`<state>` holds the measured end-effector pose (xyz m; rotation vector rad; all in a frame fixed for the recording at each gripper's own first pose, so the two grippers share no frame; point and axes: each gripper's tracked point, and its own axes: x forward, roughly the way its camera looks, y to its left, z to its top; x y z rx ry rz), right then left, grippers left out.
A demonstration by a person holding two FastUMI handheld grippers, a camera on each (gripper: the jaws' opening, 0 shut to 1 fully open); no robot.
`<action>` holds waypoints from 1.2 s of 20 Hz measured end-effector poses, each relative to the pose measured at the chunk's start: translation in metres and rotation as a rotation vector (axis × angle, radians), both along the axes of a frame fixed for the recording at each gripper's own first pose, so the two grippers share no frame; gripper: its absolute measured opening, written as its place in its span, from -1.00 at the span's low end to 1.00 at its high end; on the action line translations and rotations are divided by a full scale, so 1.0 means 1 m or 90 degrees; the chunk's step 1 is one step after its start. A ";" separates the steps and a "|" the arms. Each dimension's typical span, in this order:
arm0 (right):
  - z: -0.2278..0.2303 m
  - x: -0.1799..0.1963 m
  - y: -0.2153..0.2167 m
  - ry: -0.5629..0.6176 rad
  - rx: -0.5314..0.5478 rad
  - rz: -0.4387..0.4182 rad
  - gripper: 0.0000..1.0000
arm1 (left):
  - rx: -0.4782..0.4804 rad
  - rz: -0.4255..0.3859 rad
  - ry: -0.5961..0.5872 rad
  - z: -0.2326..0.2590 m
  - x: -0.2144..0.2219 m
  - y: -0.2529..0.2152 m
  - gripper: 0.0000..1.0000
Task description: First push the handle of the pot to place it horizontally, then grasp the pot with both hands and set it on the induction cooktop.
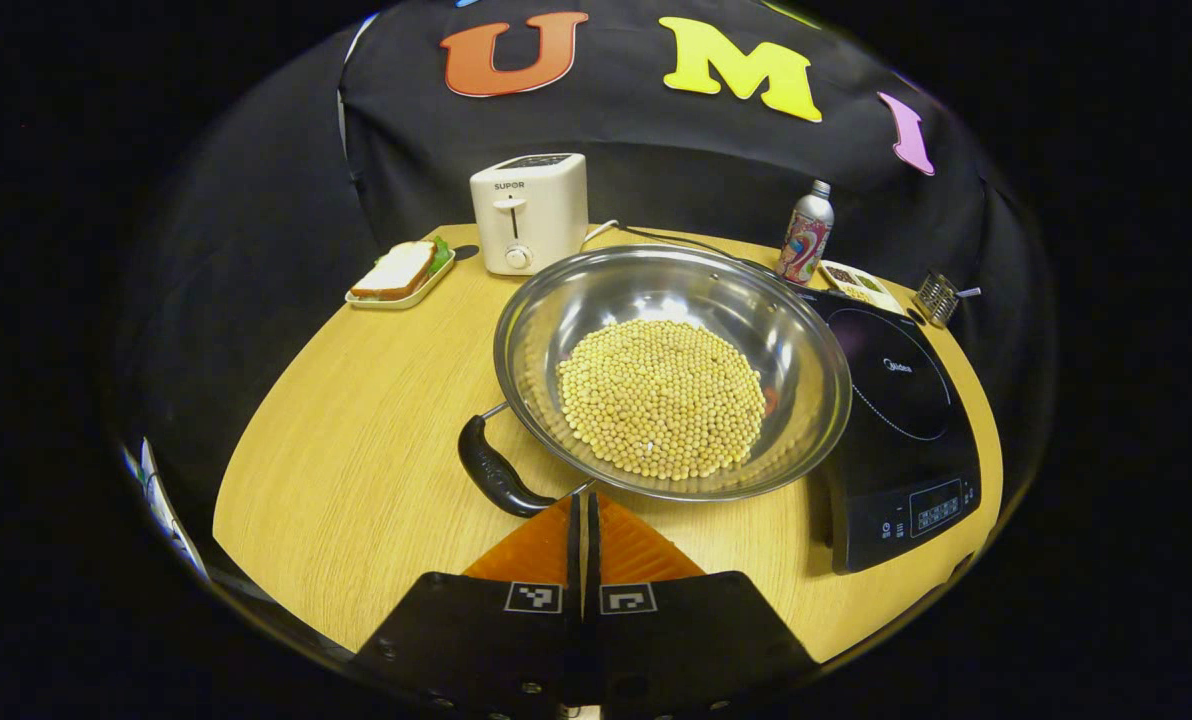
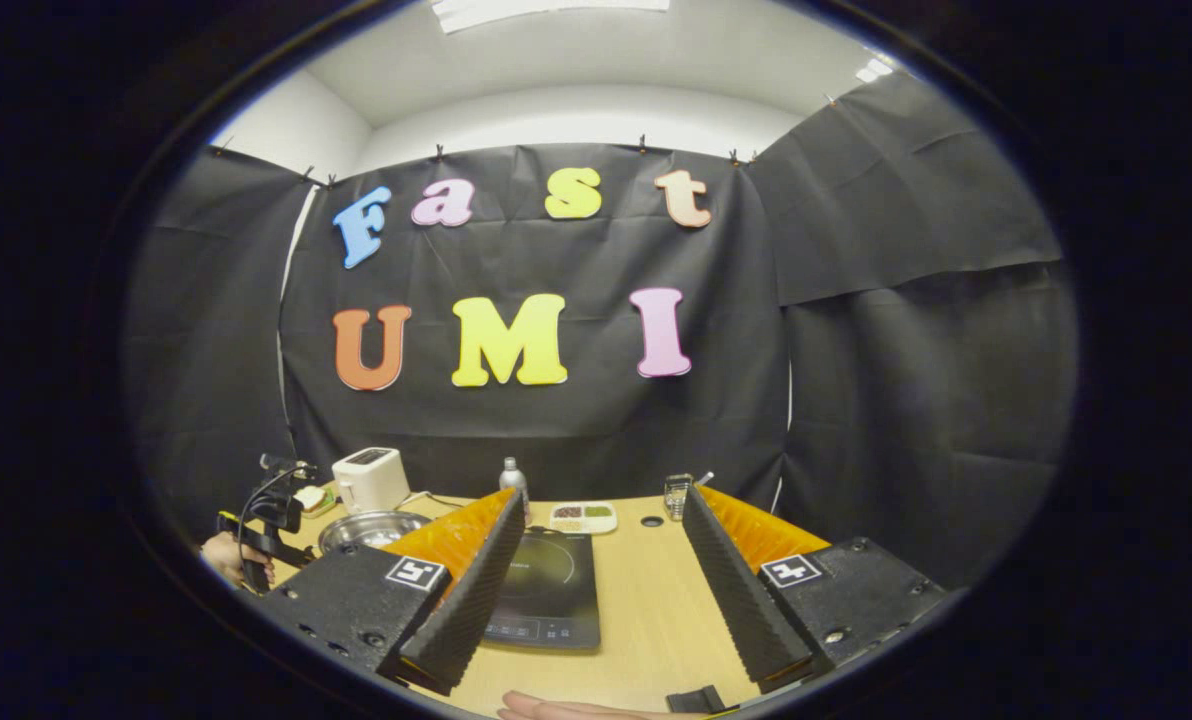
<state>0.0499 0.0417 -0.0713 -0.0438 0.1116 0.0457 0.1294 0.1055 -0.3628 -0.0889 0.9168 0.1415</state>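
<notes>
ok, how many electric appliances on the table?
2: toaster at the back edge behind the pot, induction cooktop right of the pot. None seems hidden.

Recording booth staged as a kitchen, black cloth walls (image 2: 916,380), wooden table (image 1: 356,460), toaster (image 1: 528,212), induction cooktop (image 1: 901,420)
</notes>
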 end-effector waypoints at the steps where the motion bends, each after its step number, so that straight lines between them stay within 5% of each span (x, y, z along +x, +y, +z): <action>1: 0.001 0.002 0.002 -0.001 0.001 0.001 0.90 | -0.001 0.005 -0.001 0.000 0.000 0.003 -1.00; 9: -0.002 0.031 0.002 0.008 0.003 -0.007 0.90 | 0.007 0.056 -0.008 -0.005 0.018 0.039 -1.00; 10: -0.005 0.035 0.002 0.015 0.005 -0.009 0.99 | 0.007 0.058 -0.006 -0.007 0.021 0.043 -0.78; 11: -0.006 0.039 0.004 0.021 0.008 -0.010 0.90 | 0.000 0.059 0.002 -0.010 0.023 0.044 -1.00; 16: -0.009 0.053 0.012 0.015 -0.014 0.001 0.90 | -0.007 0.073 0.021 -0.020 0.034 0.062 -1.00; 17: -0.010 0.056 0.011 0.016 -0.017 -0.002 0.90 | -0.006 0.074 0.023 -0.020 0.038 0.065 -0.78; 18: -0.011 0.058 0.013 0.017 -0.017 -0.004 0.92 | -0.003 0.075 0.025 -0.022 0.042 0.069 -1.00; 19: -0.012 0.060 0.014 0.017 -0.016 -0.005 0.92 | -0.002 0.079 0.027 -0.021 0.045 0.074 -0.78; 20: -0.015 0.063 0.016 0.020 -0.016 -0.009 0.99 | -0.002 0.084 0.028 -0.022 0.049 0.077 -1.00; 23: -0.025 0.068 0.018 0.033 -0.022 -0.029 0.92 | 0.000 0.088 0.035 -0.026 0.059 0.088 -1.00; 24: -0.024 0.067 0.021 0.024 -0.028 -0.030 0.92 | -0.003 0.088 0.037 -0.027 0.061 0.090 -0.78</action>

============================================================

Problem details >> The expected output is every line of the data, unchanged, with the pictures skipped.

Answer section >>
`<state>` holds the measured end-effector pose (xyz m; rotation vector rad; all in a frame fixed for the recording at each gripper's own first pose, so the two grippers share no frame; point and axes: each gripper's tracked point, and its own axes: x forward, roughly the way its camera looks, y to its left, z to its top; x y z rx ry rz), right then left, grippers left out.
A demonstration by a person holding two FastUMI handheld grippers, a camera on each (gripper: the jaws' opening, 0 shut to 1 fully open); no robot.
`<action>` holds waypoints from 1.2 s of 20 Hz measured end-effector poses, each relative to the pose measured at the chunk's start: translation in metres and rotation as a rotation vector (axis × angle, radians), both along the axes of a frame fixed for the recording at each gripper's own first pose, so the two grippers share no frame; gripper: its absolute measured opening, written as its place in its span, from -1.00 at the span's low end to 1.00 at its high end; on the action line translations and rotations are divided by a full scale, so 1.0 means 1 m or 90 degrees; the chunk's step 1 is one step after its start. A ";" separates the steps and a "|" the arms. Each dimension's typical span, in this order:
arm0 (right):
  - z: -0.2278..0.2303 m
  - x: -0.1799..0.1963 m
  - y: -0.2153..0.2167 m
  - ry: -0.5629..0.6176 rad
  - rx: -0.5314..0.5478 rad
  - rz: -0.4387..0.4182 rad
  - gripper: 0.0000..1.0000
arm1 (left):
  - rx: -0.4782..0.4804 rad
  - rz: -0.4255..0.3859 rad
  - ry: -0.5961..0.5872 rad
  - z: -0.2326..0.2590 m
  - x: -0.2144..0.2219 m
  - y: -0.2529..0.2152 m
  - gripper: 0.0000..1.0000
Task description: First push the handle of the pot to place it horizontally, then grasp the pot with both hands and set it on the induction cooktop.
<state>0.0499 0.0417 -0.0713 -0.0438 0.1116 0.0457 0.1294 0.1055 -0.3628 -0.0889 0.9168 0.1415</state>
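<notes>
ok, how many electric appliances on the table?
2: toaster at the back edge behind the pot, induction cooktop right of the pot. None seems hidden.

Recording booth staged as a kitchen, black cloth walls (image 2: 916,380), wooden table (image 1: 356,460), toaster (image 1: 528,212), induction cooktop (image 1: 901,420)
</notes>
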 end-effector waypoints at the steps where the motion bends, each after its step number, so that straight lines between them stay within 5% of each span (x, y, z along +x, +y, +z): <action>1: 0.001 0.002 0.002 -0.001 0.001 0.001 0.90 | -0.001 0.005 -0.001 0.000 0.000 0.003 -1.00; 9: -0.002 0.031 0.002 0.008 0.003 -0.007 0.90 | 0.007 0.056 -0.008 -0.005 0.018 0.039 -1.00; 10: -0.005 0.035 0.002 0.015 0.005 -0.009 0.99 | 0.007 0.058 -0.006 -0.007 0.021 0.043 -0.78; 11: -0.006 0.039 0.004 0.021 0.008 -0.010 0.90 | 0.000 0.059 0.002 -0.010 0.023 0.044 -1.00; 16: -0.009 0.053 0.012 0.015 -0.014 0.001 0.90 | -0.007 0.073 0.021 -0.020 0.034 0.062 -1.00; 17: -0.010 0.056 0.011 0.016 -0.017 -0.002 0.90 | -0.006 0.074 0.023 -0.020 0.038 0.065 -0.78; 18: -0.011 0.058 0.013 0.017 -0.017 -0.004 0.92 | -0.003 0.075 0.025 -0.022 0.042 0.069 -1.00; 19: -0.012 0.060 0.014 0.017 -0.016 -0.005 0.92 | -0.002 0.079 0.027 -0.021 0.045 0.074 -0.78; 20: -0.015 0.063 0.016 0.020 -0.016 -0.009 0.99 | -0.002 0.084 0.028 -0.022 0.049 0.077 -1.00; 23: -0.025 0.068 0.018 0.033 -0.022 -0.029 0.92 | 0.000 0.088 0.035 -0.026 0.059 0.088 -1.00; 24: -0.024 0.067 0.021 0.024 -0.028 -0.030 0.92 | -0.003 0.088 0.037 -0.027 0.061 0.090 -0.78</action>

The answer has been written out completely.